La démission de Sébastien Lecornu, troisième Premier ministre à quitter son poste depuis 2024, plonge la France dans une crise politique rare sous la Ve République. Entre instabilité gouvernementale et rejet croissant du pouvoir en place, Emmanuel Macron fait face à une défiance profonde, symptôme d’une gouvernance épuisée et de plus en plus isolée.
Par Issa Djiguiba – ADS – 06/10/2025
Depuis plusieurs semaines, la scène politique française s’enlise dans une succession d’événements qui traduisent un malaise institutionnel profond. En remettant sa démission à Emmanuel Macron le 6 octobre 2025, Sébastien Lecornu, nommé à peine un mois plus tôt, a mis fin au gouvernement le plus éphémère de la Ve République. Son départ, après ceux de François Bayrou et de Michel Barnier au cours des douze derniers mois, illustre la fragilité d’un pouvoir confronté à une fragmentation politique sans précédent depuis les législatives de 2024.
À l’origine de cette instabilité, un Parlement éclaté, sans majorité claire, et un président qui peine à trouver un équilibre entre compromis et autorité. Chaque tentative de recomposition du gouvernement s’est soldée par des tensions internes et des revers parlementaires, jusqu’à rendre quasi impossible toute action durable. Le cas Lecornu, pourtant considéré comme un fidèle du président, en est la démonstration la plus flagrante. Son gouvernement, perçu comme trop proche des cercles du pouvoir, n’a jamais réussi à convaincre ni les partis d’opposition, ni une opinion publique déjà lassée des promesses de renouvellement.
Au-delà du simple jeu politique, c’est la relation entre le chef de l’État et les Français qui semble s’être brisée. La défiance envers Emmanuel Macron atteint des niveaux préoccupants, selon plusieurs études d’opinion récentes. Une large majorité estime que le président n’est plus en mesure de rassembler autour d’un projet cohérent. Cette perte de confiance n’est pas seulement politique, elle traduit une fracture sociale et symbolique, nourrie par le sentiment que les décisions se prennent désormais loin des citoyens, dans un cercle restreint au sommet de l’État.

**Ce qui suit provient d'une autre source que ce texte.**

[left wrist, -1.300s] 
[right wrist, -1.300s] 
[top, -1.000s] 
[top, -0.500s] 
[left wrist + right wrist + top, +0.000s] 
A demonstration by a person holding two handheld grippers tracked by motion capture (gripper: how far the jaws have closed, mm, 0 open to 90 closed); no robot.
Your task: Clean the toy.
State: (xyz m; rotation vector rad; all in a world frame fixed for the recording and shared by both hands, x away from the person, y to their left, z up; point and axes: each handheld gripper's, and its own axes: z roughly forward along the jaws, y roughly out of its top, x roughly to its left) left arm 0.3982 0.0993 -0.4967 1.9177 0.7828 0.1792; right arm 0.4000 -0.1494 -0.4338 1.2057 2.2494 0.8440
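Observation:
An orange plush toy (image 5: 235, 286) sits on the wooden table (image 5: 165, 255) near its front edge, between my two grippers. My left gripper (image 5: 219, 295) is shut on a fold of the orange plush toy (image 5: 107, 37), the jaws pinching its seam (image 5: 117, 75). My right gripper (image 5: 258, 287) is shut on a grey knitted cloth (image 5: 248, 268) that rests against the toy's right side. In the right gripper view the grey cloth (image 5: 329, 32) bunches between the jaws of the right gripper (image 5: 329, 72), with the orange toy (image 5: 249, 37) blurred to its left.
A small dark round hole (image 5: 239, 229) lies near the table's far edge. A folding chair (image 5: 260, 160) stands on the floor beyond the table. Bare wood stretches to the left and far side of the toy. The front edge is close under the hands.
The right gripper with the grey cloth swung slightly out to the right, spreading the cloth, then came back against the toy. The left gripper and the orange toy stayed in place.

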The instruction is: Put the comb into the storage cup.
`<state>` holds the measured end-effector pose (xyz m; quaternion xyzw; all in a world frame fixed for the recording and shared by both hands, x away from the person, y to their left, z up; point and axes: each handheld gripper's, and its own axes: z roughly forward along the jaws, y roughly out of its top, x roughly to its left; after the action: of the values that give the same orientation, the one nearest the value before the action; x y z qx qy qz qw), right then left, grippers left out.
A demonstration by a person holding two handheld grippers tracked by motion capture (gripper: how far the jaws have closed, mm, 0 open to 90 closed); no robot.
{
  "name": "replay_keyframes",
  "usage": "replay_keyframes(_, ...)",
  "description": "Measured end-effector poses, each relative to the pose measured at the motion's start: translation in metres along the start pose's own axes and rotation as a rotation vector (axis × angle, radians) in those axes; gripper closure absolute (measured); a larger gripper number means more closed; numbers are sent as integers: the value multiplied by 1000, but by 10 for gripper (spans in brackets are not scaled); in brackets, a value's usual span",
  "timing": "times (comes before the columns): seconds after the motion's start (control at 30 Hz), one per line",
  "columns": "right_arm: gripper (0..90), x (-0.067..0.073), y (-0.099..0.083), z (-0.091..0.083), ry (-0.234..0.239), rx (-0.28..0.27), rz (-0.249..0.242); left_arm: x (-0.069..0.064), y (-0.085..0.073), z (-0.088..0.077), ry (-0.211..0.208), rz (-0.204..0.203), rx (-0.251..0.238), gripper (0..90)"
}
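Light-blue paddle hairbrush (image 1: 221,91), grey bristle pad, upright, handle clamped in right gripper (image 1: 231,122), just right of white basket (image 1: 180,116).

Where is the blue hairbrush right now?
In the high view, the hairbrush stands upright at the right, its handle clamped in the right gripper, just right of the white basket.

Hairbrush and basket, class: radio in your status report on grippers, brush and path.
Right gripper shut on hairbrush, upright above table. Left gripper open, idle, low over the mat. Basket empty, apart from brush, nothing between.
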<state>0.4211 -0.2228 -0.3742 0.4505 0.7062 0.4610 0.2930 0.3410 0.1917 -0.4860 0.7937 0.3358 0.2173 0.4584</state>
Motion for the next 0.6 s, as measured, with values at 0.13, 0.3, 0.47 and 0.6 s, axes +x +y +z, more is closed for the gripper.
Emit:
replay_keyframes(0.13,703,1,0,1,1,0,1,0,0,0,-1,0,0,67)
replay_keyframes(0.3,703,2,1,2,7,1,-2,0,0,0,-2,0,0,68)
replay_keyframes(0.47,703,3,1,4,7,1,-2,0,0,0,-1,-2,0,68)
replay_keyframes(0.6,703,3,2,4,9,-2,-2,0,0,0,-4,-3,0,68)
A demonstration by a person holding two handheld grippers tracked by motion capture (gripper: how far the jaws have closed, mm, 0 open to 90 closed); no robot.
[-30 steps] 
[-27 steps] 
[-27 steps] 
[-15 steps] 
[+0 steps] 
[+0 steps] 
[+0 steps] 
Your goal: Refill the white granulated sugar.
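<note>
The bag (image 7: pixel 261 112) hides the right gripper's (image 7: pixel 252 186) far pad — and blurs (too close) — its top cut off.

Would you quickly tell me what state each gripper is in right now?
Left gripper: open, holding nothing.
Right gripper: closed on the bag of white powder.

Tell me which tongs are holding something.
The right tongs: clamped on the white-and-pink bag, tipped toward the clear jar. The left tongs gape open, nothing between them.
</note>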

Les critiques formulées à l’encontre de la gouvernance Macron convergent : manque d’écoute, centralisation excessive, incapacité à incarner le changement promis. Trois gouvernements se sont succédé sans infléchir la trajectoire, renforçant le sentiment d’usure et de répétition. Pour beaucoup d’observateurs, cette série d’échecs révèle moins l’incompétence des Premiers ministres que la difficulté d’un président à déléguer réellement le pouvoir, préférant maintenir un contrôle étroit sur la machine exécutive.
Dans ce climat de lassitude politique, Emmanuel Macron se retrouve plus que jamais à la croisée des chemins. Dissoudre l’Assemblée nationale risquerait de renforcer les extrêmes, tandis que nommer un nouveau Premier ministre pourrait n’être qu’un répit temporaire. Le président, déjà affaibli sur le plan intérieur, voit sa marge de manœuvre se réduire à mesure que les crises s’enchaînent et que la confiance populaire s’effrite.
La France traverse ainsi une période de doute profond, où la stabilité institutionnelle elle-même paraît menacée. La gouvernance Macron, contestée par l’opposition et critiquée par une majorité d’électeurs, symbolise désormais un modèle de pouvoir épuisé. Reste à savoir si le chef de l’État saura inverser la tendance, ou s’il sera condamné à incarner, jusqu’au bout, l’image d’une présidence déconnectée d’un peuple qui, de plus en plus, semble lui tourner le dos.